YOUR OBJECTIVE: Copy each line below in which the word "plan" occurs.

DATA:
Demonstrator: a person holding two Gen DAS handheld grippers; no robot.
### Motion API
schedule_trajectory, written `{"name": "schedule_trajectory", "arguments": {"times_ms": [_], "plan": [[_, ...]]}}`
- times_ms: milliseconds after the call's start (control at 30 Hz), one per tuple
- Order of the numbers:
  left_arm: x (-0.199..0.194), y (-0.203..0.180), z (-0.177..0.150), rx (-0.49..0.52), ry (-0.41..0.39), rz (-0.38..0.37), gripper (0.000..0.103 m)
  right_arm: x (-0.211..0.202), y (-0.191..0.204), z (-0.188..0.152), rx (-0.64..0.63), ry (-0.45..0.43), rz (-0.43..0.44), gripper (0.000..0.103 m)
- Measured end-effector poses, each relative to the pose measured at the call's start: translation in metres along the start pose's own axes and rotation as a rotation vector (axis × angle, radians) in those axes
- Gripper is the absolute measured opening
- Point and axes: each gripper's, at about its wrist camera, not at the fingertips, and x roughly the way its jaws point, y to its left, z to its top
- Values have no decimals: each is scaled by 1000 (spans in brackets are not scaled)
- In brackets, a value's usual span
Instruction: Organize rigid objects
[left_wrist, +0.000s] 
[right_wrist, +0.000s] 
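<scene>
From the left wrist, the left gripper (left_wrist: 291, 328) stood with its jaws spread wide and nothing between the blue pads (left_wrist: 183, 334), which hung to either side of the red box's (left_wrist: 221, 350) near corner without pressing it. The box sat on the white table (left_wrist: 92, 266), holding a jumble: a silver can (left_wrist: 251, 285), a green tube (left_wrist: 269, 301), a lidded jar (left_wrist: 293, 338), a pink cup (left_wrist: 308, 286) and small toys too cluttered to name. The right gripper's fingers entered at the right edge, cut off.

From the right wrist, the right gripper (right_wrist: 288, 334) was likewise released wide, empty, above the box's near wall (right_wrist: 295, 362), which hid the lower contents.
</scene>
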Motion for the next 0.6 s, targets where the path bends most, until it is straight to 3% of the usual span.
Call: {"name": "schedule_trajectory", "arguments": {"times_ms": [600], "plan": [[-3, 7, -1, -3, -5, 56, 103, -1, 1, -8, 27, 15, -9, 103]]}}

SOLUTION FOR THIS PROBLEM:
schedule_trajectory, written `{"name": "schedule_trajectory", "arguments": {"times_ms": [_], "plan": [[_, ...]]}}`
Call: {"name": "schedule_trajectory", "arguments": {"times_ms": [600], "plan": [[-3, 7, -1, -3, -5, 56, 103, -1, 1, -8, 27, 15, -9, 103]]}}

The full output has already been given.